Liver Fibrosis Quantification and Analysis: The LiQA Dataset and Baseline Method
- URL: http://arxiv.org/abs/2512.07651v1
- Date: Mon, 08 Dec 2025 15:44:24 GMT
- Title: Liver Fibrosis Quantification and Analysis: The LiQA Dataset and Baseline Method
- Authors: Yuanye Liu, Hanxiao Zhang, Nannan Shi, Yuxin Shi, Arif Mahmood, Murtaza Taj, Xiahai Zhuang,
- Abstract summary: The LiQA dataset is curated to benchmark algorithms for Liver (LiSeg) and Liver Fibrosis Staging (LiFS) under complex real-world conditions.<n>We describe the challenge's top-performing methodology, which integrates a semi-supervised learning framework with external data for robust segmentation.

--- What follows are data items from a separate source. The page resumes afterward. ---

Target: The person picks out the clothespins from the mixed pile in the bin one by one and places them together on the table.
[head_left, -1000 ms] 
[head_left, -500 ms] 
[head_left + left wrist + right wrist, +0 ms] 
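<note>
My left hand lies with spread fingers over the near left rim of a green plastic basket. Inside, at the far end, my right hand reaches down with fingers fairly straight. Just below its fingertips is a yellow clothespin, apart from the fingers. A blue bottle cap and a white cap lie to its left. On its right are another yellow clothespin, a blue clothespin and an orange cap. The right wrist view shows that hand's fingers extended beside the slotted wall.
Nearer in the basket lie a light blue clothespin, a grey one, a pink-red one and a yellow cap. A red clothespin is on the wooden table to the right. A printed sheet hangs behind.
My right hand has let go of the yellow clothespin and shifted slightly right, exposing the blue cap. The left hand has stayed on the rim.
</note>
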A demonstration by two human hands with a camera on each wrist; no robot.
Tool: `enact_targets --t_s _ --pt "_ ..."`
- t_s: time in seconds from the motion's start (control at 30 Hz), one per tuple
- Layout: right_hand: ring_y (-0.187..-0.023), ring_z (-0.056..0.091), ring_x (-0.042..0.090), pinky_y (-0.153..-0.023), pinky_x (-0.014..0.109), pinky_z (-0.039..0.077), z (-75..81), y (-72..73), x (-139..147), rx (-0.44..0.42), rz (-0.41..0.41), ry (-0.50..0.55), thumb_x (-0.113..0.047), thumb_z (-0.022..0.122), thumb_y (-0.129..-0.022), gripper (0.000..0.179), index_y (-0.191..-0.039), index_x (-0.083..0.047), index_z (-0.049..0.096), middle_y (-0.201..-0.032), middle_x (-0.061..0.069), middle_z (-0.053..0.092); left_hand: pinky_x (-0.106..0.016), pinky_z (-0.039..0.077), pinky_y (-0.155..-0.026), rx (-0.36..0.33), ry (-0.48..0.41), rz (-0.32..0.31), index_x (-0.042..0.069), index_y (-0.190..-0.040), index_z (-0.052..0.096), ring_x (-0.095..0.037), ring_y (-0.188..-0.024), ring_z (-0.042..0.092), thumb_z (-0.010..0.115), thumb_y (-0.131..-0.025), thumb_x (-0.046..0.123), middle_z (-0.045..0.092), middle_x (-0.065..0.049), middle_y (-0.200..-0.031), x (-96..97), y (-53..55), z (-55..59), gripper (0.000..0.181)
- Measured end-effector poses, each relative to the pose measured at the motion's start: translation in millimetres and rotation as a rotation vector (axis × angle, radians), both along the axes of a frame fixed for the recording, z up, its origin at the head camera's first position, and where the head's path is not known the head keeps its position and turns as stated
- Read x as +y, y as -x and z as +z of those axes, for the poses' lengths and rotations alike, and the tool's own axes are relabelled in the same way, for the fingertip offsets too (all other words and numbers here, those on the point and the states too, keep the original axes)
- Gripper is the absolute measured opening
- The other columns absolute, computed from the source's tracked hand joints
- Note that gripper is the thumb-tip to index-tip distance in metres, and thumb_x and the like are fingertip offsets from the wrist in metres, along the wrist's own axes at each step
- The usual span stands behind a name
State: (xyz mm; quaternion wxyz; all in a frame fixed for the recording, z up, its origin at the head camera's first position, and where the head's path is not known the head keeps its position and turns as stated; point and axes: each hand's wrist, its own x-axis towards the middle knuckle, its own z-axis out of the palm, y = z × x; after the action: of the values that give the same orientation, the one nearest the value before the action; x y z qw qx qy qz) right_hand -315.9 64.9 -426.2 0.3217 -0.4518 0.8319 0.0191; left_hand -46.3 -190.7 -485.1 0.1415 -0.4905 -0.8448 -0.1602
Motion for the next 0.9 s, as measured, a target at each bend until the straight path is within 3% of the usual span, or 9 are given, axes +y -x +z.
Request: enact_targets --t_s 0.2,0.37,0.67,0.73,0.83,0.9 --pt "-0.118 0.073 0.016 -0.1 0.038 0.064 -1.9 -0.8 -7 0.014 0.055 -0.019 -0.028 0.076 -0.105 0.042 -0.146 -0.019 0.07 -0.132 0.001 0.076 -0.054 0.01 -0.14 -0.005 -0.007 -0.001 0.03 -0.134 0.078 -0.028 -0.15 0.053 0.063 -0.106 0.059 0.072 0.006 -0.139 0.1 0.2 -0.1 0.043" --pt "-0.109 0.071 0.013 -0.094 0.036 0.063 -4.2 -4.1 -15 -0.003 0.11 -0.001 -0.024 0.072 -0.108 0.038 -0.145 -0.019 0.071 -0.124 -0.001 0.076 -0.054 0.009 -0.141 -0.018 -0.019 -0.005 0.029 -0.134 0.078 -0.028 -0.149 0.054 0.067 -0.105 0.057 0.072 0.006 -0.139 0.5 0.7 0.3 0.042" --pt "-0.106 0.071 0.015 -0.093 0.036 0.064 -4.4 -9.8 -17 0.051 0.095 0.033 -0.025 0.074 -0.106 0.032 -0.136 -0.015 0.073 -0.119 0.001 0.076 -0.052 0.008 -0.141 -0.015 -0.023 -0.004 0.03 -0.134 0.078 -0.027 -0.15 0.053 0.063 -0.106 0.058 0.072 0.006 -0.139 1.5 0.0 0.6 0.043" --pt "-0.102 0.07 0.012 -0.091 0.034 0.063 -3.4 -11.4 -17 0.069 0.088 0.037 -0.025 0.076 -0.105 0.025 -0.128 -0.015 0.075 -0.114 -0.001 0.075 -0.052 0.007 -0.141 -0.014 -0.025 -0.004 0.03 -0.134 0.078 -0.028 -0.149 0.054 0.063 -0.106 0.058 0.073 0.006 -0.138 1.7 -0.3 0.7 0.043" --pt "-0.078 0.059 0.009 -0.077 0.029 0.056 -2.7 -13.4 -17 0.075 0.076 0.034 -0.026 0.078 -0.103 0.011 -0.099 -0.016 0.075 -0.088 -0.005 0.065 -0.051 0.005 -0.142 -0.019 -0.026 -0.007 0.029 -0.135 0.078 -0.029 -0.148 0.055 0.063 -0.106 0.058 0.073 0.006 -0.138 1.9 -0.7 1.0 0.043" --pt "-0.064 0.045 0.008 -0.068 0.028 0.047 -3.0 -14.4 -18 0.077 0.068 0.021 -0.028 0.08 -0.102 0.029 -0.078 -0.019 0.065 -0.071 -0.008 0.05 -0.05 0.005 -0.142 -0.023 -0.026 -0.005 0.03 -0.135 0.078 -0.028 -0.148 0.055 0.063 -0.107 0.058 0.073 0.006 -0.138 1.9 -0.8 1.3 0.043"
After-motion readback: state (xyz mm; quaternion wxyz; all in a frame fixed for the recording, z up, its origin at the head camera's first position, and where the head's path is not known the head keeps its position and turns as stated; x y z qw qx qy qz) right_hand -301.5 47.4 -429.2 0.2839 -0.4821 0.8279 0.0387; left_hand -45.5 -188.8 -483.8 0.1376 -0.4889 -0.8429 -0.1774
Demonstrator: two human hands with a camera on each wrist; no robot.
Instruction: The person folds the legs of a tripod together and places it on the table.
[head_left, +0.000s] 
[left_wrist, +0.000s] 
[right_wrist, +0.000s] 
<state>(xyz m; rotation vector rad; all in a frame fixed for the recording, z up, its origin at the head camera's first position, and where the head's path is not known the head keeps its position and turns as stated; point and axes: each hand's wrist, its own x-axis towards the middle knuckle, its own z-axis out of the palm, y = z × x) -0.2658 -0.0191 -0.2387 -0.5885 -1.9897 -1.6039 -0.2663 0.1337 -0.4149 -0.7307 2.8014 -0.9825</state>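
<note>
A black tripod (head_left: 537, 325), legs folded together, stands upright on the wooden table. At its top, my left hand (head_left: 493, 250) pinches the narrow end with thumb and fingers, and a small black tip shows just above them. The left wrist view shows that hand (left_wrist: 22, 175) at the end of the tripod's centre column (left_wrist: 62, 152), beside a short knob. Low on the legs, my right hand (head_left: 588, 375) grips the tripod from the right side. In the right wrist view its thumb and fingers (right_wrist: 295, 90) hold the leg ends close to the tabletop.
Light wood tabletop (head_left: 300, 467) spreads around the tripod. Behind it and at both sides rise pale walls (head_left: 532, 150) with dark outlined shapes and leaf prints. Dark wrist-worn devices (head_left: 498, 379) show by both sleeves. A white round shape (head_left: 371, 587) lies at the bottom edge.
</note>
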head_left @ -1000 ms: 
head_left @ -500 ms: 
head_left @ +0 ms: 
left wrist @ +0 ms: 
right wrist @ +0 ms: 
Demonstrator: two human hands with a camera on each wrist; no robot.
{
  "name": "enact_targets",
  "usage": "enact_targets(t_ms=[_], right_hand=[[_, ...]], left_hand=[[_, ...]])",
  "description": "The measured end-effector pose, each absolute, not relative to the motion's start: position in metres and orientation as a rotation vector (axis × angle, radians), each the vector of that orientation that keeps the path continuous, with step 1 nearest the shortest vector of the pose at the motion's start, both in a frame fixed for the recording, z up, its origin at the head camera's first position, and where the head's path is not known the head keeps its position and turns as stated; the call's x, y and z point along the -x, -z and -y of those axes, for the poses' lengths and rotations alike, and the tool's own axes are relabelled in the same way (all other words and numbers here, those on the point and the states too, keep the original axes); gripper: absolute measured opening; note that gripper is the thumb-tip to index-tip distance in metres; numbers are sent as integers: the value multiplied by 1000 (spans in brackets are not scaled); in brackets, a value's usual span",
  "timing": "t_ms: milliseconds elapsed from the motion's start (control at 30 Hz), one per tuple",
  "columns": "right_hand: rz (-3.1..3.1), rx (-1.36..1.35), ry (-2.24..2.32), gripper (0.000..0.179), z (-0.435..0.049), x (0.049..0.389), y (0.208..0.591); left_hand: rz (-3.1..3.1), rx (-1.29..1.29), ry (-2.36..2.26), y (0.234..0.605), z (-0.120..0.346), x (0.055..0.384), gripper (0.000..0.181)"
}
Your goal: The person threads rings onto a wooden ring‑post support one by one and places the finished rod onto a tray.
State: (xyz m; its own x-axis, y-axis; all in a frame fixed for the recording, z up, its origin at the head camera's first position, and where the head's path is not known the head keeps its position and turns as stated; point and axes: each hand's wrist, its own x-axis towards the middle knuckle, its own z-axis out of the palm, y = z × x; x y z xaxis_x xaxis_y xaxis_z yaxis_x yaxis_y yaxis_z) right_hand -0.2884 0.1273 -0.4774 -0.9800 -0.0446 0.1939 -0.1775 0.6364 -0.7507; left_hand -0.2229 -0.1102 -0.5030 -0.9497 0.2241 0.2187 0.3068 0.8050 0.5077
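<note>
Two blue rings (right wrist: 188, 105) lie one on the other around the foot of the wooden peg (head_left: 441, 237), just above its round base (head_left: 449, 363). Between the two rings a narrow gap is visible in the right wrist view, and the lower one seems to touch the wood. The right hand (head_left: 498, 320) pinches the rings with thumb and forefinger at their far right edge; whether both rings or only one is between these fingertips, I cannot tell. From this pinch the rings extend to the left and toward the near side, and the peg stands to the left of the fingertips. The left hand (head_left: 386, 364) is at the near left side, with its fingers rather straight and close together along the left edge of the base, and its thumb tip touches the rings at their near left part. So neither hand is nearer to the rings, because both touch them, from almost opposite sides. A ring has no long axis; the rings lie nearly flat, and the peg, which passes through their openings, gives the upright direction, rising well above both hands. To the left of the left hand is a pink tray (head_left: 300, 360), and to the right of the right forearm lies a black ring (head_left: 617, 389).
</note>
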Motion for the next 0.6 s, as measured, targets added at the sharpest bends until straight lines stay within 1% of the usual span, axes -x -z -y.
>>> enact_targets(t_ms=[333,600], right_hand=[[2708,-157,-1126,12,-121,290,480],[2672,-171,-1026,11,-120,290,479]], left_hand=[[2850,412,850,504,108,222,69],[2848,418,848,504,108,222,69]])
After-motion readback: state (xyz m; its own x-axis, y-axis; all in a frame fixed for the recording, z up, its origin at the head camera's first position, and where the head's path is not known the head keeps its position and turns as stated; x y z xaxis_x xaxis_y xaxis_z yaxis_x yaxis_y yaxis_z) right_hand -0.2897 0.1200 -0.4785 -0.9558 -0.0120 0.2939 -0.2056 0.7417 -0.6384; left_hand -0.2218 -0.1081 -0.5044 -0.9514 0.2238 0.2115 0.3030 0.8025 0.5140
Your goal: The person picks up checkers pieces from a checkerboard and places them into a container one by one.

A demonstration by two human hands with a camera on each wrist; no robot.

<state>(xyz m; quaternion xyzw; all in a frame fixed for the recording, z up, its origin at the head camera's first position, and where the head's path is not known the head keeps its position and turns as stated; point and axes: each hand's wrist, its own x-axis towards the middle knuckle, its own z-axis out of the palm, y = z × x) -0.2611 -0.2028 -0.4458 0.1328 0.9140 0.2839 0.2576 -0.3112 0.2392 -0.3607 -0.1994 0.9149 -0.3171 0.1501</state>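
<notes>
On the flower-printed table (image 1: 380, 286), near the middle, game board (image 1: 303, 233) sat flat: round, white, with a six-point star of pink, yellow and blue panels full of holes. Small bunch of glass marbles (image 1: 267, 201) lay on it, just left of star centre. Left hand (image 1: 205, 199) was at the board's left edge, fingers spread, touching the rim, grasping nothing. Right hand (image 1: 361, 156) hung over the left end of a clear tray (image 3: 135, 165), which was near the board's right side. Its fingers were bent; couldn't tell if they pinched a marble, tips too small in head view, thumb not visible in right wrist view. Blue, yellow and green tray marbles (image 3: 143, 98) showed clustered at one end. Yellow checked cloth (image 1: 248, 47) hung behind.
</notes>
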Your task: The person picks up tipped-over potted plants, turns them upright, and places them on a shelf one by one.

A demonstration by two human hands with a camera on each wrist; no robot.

- Score: 31.756744402295542
- License: http://creativecommons.org/licenses/by/4.0/
- Abstract: Liver fibrosis represents a significant global health burden, necessitating accurate staging for effective clinical management. This report introduces the LiQA (Liver Fibrosis Quantification and Analysis) dataset, established as part of the CARE 2024 challenge. Comprising $440$ patients with multi-phase, multi-center MRI scans, the dataset is curated to benchmark algorithms for Liver Segmentation (LiSeg) and Liver Fibrosis Staging (LiFS) under complex real-world conditions, including domain shifts, missing modalities, and spatial misalignment. We further describe the challenge's top-performing methodology, which integrates a semi-supervised learning framework with external data for robust segmentation, and utilizes a multi-view consensus approach with Class Activation Map (CAM)-based regularization for staging. Evaluation of this baseline demonstrates that leveraging multi-source data and anatomical constraints significantly enhances model robustness in clinical settings.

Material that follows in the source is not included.